Para este ano, a empresa espera dobrar o faturamento, além de ampliar em 40% o quadro atual de funcionários, que passou de 51, em 2010, para 76, em 2011.  

A companhia tem, ainda, a meta de ser a empresa de seu setor que mais cresce no Brasil, conforme anunciado no ano passado, na abertura de uma filial em Curitiba – a segunda unidade da companhia no Sul, região onde atende a mais de 21 clientes ativos, respondendo por cerca de 8% do faturamento geral.

Também no ano passado a Acesso Digital figurou em oitavo lugar no ranking das PMEs que mais cresceram no país em 2010, de acordo com dados da consultoria Deloitte, publicada pela revista Exame PME, e em terceiro entre as 95 Melhores para se Trabalhar em TI e Telecom do Brasil, na lista do Great Place to Work Institute publicada pelo Computerworld.

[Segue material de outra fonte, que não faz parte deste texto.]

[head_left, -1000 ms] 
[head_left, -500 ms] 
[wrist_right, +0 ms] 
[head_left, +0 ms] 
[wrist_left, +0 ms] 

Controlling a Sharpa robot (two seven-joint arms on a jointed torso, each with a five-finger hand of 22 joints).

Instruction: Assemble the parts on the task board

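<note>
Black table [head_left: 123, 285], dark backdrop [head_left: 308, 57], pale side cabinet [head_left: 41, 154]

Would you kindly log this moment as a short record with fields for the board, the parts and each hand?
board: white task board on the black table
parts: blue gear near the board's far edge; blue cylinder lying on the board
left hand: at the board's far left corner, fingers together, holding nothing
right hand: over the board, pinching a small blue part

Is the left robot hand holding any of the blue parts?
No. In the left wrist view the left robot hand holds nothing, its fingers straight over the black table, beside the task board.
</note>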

Além disso, em 2011 a companhia também foi selecionada para integrar o grupo de apoiados pela Endeavor Brasil.

“Outro destaque foi a diversificação de nossos serviços, com o desenvolvimento de produto e de funcionalidades para a solução de digitalização de documentos Safe-DOC”, afirma Diego Torres Martins, presidente da Acesso Digital.  

A expansão territorial também foi além do Paraná, com novas unidades em Belo Horizonte, Brasília, Salvador e Ribeirão Preto.

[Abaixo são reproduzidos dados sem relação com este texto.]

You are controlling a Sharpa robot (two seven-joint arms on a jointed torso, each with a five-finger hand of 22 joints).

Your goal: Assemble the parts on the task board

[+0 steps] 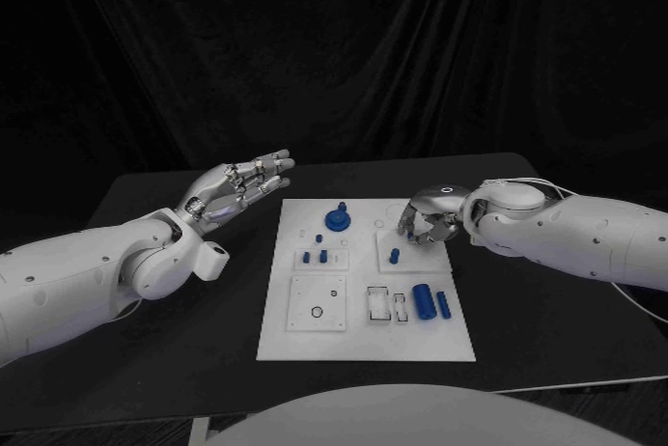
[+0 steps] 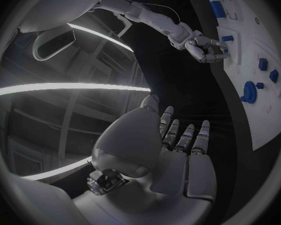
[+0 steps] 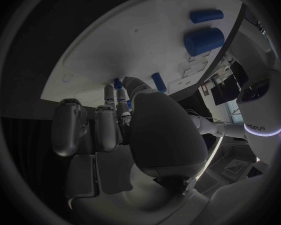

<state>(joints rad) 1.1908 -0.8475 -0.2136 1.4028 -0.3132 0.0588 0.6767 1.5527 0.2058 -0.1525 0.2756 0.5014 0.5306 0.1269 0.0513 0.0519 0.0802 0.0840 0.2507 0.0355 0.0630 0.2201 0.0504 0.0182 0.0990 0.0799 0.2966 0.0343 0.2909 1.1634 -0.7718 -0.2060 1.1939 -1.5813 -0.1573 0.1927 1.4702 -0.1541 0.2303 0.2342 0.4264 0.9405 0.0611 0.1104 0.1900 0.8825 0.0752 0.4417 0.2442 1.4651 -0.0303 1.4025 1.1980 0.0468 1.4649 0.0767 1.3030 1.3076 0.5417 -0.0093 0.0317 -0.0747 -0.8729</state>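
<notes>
The white task board lies in the middle of the table. A blue round knob and several small blue pegs stand on its far left part. Two blue cylinders lie near its right edge. My right hand hangs over the far right part, fingers curled down to the board. In the right wrist view a small blue peg sits pinched between its thumb and fingertips. Another blue peg stands just beside them. My left hand is raised left of the board, open and holding nothing.
The black table extends on both sides of the board. Outlined empty slots and a square plate with holes sit on the board's near half. Dark curtain hangs behind the table.
</notes>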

As unidades de Porto Alegre e do Rio de Janeiro, abertas em 2010, foram ampliadas e receberam novos colaboradores.

A empresa também conquistou novos clientes, como Grupo Citi-Credicard e Lojas Marisa.

Para este ano, o foco são serviços no segmento imobiliário e no de Telecom, nos quais já atende nomes como Vivo, TIM, Cyrela e CrediPronto (join-venture entre a Lopes e o Itaú).

A Acesso Digital também prevê o lançamento de novas funcionalidades para o Safe-DOC, com foco na gestão de notas fiscais de produtos e serviços, tanto físicas quanto eletrônicas.

Já em 2013, a empresa entrará em um novo ciclo, no qual serão elaborados dois novos planos estratégicos de longo prazo, um de cinco e o outro de dez anos, conta Martins.

“Queremos aproveitar ao máximo a seleção entre os Empreendedores da Endeavor e criar um conselho consultivo com os membros da instituição”, conta o executivo. “Temos expectativas ousadas: queremos, em 10 anos, faturar mais de R$ 100 milhões”, finaliza.